TASK DETAILS: Please repeat the whole listing verbatim.

DATASET SECTION:
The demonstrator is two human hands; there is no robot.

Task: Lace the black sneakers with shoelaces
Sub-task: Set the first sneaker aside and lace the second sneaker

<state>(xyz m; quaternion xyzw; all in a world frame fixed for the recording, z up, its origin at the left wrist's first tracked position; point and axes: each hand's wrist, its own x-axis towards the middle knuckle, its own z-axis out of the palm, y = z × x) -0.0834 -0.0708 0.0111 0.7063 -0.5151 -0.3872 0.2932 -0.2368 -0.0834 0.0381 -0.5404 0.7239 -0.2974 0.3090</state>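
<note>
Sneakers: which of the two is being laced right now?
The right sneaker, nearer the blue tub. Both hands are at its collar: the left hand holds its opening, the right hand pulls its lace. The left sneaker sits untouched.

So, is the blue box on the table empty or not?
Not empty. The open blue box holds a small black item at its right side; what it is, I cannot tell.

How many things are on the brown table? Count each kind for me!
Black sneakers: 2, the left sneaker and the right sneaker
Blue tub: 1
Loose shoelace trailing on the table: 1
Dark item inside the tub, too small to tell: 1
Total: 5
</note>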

TASK ANSWER:
The demonstrator is two human hands; there is no robot.

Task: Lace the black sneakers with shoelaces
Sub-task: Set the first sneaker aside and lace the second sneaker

<state>(xyz m; quaternion xyzw; all in a world frame fixed for the recording, z up, its origin at the left wrist's first tracked position; point and axes: each hand's wrist, its own x-axis towards the middle knuckle, its own z-axis out of the palm, y = z × x) -0.0834 -0.0708 0.0111 0.7063 -0.5151 -0.3872 0.2932 -0.2368 -0.0834 0.0381 -0.5404 0.7239 -0.2974 0.3090</state>
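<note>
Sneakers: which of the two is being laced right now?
The right sneaker, nearer the blue tub. Both hands are at its collar: the left hand holds its opening, the right hand pulls its lace. The left sneaker sits untouched.

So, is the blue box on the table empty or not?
Not empty. The open blue box holds a small black item at its right side; what it is, I cannot tell.

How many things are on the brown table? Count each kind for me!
Black sneakers: 2, the left sneaker and the right sneaker
Blue tub: 1
Loose shoelace trailing on the table: 1
Dark item inside the tub, too small to tell: 1
Total: 5
</note>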

This output has been given in full.